EMI’s Annual Report provides information that discloses how well the company is performing, their financial condition, and where the company is headed. Fraser and Ormiston (2010) purport that segmenting the financial information helps direct individuals to the data that is relevant to them (Fraser & Ormiston, 2010). For example, a creditor may want to peruse the cash flow statements to gain insight into the company’s liquidity. The Consolidated Financial Statements however, would be useful to investors because they provide details on all the company’s financial branches that reveal the true nature of their net worth. Any person therefore, looking to invest in the Capitol-EMI family, would need to take into consideration the information provided from these consolidated statements.
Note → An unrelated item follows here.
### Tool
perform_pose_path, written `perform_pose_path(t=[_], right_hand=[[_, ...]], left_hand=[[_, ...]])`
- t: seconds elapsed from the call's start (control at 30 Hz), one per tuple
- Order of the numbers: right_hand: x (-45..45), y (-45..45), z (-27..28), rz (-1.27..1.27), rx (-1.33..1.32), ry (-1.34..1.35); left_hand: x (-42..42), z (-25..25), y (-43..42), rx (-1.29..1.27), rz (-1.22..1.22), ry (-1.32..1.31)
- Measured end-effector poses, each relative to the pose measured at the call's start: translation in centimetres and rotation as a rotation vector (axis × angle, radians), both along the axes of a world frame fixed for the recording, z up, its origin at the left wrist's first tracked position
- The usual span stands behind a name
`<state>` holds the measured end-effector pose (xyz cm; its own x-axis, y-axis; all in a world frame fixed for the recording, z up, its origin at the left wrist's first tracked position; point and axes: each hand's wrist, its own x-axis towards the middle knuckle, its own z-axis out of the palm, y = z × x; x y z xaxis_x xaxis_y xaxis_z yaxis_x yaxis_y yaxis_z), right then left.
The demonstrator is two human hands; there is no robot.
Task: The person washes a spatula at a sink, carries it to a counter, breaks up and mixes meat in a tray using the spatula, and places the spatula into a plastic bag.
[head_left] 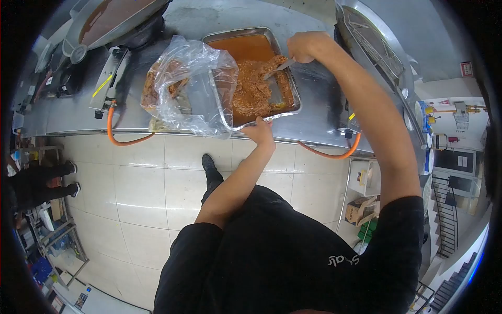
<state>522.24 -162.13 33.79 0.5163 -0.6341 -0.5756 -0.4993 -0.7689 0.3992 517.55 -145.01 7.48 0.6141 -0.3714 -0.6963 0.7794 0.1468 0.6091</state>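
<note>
A metal tray [296,102] on the steel counter holds reddish-brown liquid and a lumpy, minced-looking mass [251,86]. My right hand [307,47] is closed round the handle of a metal utensil [282,67], whose end rests in the lumpy mass at the tray's right side. My left hand [260,131] grips the tray's near rim, thumb and fingers on the edge. Left of the tray, partly over its left edge, lies a clear plastic bag [183,99] with more brown food inside.
The steel counter [319,112] runs across the view. A large pan of brown liquid [112,21] stands at the upper left, a round pan with a rack [374,47] at the right. Orange hoses [123,142] hang at the front edge. Another person's legs [44,180] show at far left.
</note>
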Motion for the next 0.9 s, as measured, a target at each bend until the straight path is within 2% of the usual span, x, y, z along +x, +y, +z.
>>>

They are important documents that will help investors decipher how well all of the company’s affiliates are performing to give them a clearer a picture of its net worth.

References:

(2011). EMI annual review 2009/2010. Finances. Hollywood: Maltby Capital Ltd.

The Johnny Mercer Research Guide. (2012). Retrieved October 30, 2013, from The Johnny Mercer Foundation: http://www.johnnymercerfoundation.org/initiatives-charities/for-researchers/johnny-mercer-research-guide/

Fraser, L., & Ormiston, A. (2010). Understanding financial statements. Pearson Education.

Friedlob, G., & Welton, R. (2008). Keys to reading annual report. Hauppauge, NY: Barron’s Educational Series.